_Material provided_
-.-.-

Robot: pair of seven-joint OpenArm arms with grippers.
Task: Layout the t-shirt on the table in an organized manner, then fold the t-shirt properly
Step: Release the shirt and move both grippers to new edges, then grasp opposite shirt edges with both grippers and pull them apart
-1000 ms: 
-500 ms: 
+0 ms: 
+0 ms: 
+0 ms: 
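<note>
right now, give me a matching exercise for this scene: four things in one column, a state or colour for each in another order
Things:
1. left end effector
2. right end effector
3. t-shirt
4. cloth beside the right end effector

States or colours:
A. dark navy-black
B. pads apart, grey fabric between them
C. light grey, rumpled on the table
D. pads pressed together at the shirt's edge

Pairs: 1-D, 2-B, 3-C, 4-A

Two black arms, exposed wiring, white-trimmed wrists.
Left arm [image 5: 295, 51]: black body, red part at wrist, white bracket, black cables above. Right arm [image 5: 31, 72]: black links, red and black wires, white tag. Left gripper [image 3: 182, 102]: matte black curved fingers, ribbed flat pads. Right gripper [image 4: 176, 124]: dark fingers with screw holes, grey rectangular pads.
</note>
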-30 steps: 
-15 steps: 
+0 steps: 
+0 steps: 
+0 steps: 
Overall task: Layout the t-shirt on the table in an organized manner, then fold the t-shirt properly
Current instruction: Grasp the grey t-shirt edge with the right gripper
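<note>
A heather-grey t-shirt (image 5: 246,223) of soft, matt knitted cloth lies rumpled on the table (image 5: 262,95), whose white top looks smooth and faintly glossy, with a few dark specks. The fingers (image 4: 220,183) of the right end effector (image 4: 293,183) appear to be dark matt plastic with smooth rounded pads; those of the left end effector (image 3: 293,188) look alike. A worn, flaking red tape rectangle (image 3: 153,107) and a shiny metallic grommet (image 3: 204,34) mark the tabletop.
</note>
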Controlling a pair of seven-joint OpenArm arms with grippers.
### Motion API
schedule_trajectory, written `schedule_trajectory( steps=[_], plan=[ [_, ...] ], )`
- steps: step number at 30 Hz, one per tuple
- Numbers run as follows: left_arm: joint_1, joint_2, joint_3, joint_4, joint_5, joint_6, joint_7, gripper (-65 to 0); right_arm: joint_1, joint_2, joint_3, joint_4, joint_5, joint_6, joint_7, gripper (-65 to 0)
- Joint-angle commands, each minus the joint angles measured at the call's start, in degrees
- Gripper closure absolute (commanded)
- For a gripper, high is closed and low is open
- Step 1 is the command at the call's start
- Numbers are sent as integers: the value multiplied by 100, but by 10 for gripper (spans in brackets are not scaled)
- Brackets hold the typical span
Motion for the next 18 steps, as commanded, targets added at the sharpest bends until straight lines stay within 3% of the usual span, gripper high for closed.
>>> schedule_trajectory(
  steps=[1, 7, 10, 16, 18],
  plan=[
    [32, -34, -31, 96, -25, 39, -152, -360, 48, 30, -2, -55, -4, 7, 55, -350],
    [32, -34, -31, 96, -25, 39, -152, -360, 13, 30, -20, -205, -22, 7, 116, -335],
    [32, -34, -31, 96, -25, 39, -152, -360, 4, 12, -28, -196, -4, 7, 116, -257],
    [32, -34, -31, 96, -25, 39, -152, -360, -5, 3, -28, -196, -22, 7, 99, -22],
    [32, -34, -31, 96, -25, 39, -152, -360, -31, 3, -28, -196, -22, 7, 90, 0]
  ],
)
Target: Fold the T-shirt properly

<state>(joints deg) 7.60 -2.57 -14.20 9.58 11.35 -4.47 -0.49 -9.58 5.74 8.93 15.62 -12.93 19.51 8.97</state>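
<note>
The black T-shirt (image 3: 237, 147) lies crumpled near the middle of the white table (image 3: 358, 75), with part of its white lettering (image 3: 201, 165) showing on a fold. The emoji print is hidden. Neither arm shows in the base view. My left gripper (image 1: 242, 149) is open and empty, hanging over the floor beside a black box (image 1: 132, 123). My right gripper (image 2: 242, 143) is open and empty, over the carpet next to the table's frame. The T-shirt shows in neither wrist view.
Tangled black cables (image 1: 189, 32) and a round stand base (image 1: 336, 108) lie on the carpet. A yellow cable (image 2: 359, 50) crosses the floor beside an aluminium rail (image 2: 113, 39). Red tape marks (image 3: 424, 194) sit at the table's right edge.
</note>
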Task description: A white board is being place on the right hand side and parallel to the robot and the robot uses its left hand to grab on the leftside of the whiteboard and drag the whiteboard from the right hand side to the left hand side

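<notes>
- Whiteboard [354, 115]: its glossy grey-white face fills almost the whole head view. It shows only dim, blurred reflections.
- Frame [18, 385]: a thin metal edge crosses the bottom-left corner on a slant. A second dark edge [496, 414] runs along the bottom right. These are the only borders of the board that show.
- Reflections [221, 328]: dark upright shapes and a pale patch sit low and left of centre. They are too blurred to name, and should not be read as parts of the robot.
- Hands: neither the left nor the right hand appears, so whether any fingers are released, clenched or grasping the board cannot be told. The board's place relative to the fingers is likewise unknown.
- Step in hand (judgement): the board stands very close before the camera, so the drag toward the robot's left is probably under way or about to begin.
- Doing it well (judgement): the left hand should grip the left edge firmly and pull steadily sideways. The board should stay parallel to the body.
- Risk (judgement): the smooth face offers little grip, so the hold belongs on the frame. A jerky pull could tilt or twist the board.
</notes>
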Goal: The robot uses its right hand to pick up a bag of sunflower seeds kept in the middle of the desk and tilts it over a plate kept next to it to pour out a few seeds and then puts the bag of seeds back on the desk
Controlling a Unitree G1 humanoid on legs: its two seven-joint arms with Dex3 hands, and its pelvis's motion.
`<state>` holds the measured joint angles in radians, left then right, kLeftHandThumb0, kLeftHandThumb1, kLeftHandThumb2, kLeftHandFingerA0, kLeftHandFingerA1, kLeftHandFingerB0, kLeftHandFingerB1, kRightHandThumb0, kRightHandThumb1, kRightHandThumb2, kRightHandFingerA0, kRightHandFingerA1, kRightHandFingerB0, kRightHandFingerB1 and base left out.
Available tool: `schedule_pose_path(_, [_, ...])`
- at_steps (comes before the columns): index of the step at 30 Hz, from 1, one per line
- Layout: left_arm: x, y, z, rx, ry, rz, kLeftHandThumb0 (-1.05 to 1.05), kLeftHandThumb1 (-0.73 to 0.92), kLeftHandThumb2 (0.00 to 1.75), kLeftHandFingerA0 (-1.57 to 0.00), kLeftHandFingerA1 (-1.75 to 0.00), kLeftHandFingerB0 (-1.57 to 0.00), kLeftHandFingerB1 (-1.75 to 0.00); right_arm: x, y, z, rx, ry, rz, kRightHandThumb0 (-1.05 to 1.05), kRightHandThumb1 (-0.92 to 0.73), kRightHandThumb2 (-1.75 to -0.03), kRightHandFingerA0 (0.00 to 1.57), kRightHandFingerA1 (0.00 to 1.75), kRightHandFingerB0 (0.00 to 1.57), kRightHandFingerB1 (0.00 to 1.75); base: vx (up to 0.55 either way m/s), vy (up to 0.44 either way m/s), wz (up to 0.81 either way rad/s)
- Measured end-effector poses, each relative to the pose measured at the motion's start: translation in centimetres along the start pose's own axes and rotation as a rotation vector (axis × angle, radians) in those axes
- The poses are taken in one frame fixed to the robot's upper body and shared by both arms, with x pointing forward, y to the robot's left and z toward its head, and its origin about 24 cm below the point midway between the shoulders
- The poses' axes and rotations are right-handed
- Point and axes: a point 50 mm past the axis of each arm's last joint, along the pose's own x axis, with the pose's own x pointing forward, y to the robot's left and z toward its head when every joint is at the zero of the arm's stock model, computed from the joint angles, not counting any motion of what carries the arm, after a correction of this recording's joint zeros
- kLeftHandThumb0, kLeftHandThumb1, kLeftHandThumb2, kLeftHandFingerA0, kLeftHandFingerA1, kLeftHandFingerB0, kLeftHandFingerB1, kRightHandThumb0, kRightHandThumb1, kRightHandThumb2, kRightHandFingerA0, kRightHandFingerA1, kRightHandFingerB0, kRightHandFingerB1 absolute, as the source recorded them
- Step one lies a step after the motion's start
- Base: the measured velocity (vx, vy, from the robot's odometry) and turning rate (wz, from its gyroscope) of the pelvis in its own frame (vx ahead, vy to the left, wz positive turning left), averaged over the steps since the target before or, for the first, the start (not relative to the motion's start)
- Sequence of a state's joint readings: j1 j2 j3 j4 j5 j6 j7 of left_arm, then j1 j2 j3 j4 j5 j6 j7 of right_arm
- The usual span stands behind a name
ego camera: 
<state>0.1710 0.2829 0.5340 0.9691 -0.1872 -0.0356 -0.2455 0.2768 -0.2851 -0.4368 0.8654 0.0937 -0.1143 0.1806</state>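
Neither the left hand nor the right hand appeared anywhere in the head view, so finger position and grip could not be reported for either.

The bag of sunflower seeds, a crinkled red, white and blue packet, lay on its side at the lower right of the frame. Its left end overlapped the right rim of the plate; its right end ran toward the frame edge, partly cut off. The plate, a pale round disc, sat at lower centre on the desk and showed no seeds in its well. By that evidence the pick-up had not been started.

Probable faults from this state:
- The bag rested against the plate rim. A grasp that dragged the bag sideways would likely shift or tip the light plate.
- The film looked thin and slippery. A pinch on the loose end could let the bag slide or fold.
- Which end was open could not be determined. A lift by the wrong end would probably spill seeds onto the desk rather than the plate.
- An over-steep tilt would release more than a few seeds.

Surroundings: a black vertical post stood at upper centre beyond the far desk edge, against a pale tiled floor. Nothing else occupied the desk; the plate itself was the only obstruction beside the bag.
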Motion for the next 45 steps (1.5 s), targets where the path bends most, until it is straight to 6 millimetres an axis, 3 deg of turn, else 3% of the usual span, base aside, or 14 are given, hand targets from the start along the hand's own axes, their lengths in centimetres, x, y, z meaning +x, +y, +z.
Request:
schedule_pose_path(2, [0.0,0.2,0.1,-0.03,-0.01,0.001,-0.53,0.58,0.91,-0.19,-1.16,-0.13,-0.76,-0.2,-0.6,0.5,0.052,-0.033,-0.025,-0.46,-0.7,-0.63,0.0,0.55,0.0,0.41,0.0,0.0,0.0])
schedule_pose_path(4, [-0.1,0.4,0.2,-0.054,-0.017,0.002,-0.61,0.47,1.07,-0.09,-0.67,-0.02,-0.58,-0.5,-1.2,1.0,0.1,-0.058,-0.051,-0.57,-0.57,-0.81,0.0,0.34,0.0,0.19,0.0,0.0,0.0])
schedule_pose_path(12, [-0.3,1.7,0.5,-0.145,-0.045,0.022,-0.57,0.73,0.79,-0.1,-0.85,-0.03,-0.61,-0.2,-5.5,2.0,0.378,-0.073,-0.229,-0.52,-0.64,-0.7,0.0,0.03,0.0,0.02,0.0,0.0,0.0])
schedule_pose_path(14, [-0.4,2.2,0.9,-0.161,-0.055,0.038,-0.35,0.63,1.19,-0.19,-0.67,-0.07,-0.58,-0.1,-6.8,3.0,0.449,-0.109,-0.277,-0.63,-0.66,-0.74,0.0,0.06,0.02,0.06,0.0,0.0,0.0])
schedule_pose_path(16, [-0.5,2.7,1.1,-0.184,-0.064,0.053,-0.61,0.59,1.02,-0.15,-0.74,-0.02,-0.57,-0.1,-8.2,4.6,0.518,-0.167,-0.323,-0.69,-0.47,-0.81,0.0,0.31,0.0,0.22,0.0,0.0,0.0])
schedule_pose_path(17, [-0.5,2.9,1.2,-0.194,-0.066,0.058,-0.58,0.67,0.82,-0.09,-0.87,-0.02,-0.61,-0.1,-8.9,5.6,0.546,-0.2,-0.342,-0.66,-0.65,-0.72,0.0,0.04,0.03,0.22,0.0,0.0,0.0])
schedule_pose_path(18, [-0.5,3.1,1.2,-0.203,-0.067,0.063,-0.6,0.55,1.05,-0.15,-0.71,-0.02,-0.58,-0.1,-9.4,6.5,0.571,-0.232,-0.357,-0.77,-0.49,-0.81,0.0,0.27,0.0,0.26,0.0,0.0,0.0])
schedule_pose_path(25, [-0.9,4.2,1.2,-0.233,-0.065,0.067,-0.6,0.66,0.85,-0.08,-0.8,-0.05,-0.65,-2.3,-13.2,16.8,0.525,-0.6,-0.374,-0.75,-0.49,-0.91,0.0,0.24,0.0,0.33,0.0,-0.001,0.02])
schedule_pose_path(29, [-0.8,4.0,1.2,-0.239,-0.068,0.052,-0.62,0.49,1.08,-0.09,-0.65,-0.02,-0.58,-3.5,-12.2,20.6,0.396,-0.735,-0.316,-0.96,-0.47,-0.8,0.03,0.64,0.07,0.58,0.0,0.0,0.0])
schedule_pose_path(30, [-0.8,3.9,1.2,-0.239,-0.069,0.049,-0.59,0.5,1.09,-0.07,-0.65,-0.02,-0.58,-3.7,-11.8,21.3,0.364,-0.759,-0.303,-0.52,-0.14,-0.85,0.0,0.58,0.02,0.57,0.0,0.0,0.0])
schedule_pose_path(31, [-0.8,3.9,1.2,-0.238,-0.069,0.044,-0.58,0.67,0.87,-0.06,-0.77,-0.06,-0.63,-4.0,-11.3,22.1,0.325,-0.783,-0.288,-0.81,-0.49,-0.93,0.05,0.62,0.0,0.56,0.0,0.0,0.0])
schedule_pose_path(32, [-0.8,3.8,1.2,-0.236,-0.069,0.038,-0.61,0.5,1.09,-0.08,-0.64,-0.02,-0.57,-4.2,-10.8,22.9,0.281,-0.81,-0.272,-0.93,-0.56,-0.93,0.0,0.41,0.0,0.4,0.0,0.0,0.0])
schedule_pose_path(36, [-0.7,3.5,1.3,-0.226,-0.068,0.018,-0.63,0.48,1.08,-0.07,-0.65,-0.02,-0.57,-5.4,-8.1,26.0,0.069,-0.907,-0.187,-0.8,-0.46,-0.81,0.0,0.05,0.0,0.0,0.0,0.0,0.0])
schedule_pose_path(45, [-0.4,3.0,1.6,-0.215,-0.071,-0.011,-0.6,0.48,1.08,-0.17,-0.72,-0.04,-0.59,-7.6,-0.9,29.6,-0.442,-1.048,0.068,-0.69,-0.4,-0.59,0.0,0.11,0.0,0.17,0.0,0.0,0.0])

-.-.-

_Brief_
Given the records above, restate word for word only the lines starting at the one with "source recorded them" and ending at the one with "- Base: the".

_Task solution_
- kLeftHandThumb0, kLeftHandThumb1, kLeftHandThumb2, kLeftHandFingerA0, kLeftHandFingerA1, kLeftHandFingerB0, kLeftHandFingerB1, kRightHandThumb0, kRightHandThumb1, kRightHandThumb2, kRightHandFingerA0, kRightHandFingerA1, kRightHandFingerB0, kRightHandFingerB1 absolute, as the source recorded them
- Step one lies a step after the motion's start
- Base: the measured velocity (vx, vy, from the robot's odometry) and turning rate (wz, from its gyroscope) of the pelvis in its own frame (vx ahead, vy to the left, wz positive turning left), averaged over the steps since the target before or, for the first, the start (not relative to the motion's start)

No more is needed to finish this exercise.